Open unalmis opened this issue 3 weeks ago • 1 comments

According to Yigit, some groups have been using a private method I wrote in #1826 for gyrokinetic simulations. They are probably using it because it is 250x faster than the existing public method offered by DESC. This method is currently still a private method because the API is expected to change once the next improvement is released, which will likely yield another performance boost by at least $10^3$. It would also reduce memory. Therefore, this issue documents the need for someone to complete that task and make the method public.

partial sum zernike.pdf

Note that, the starting point for the spectral to real space transform is the two-dimensional set of fourier modes on each surface since you have already summed over radial modes to compute lambda on surface in other routines. So all you need to do is matrix multiply the toroidal modes with the precomputed vandermonde basis at the given zeta points. This yields the Fourier series in theta on every (rho, zeta) with cheap cost of the following number of fused multiply and adds

$$n_{\rho} \times n_{\theta, modes} \times n_{\zeta, modes} \times n_{\zeta}$$

and in particular only requires storing a precomputed Vandermonde matrix of size

$$n_{\zeta, modes} \times n_{\zeta}$$

This is far more performance than the full spectral to real space transform that is currently done which multiples all points by all modes then takes FFTs which has slow performance of $N^6 + n_{\rho} \times n_{\zeta} \times n_{\theta} \log n_{\theta} \gg N^4$. Therefore, this would be factor of $10^3$ speed up to move this routine to microsecond range and reduce memory storage for precomputed matrix and gradients that accumulate for AD.

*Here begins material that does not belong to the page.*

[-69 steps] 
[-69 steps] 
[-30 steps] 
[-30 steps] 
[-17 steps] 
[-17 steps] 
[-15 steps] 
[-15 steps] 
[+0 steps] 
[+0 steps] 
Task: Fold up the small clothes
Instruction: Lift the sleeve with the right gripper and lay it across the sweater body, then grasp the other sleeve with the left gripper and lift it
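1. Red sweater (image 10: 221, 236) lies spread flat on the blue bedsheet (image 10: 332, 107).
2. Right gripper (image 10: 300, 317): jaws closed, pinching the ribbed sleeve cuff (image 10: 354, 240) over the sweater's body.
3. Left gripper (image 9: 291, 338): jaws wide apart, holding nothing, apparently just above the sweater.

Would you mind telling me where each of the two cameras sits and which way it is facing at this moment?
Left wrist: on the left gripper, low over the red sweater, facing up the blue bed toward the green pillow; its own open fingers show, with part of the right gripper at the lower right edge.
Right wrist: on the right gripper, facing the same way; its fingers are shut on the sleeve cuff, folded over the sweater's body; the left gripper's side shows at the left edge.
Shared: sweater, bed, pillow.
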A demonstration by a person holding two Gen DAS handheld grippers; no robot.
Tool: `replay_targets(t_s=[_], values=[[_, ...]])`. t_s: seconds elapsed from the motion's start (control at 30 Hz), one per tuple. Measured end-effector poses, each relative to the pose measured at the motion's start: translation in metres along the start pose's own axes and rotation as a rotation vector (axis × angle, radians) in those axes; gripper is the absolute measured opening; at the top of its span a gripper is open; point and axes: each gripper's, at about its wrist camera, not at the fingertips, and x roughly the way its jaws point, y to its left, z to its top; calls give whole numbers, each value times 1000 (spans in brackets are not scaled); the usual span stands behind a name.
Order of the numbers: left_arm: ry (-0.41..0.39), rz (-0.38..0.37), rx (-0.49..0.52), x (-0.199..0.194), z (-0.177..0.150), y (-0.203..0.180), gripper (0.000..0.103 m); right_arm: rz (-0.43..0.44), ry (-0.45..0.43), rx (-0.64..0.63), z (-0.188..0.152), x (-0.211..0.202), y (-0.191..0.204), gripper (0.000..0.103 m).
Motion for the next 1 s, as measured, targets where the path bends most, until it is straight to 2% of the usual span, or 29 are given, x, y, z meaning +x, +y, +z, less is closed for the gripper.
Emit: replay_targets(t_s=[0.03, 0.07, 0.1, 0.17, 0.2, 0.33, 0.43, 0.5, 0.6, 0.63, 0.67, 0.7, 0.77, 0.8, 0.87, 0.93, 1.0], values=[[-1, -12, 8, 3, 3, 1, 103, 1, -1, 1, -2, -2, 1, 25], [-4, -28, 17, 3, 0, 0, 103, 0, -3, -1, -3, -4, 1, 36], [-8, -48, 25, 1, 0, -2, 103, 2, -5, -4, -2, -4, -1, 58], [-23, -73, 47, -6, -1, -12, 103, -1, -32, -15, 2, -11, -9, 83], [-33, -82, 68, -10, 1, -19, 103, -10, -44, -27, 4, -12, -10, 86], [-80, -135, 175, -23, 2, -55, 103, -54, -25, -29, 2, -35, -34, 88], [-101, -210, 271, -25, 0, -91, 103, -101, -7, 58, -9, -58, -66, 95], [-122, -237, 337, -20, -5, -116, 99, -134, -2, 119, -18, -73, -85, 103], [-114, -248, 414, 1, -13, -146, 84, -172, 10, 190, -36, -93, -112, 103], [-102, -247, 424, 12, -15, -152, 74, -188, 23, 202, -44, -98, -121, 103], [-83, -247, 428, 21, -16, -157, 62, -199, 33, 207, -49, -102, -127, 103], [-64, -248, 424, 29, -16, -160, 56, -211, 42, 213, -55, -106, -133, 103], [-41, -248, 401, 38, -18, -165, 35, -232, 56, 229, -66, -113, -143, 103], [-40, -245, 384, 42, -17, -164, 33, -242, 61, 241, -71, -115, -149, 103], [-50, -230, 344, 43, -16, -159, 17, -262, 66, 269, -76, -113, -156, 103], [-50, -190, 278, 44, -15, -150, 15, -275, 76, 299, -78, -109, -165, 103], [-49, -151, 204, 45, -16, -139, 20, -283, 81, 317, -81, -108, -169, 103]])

The objectives that would benefit most from this are the ballooning stability objectives and the bounce integral objectives. The ballooning stability objectives still use the slow method which takes seconds which is significant, so implementing this would see a 10^6 performance boost in that subroutine and that would be measurable.

unalmis avatar Nov 16 '25 01:11 unalmis

Good idea. But I would be surprised if these folks are coupling flux tube geometry calculation with an actual gyrokinetic solver for speed.

It is important to note that even with the fastest gyrokinetic run, DESC flux tube calculation will comprise < 10% of the total time taken. Meaning that even if the DESC geometry calculation is instantaneous, the process of calculating flux tubes + solving the GK model will speed up by < 10%.

For a nonlinear simulaion, the overall speedup would be even lower (< 5%). For reference, a typical GX nonlinear run in a simplified limit (ITG w adiabatic electrons) takes > 10 min on a single A100 GPU.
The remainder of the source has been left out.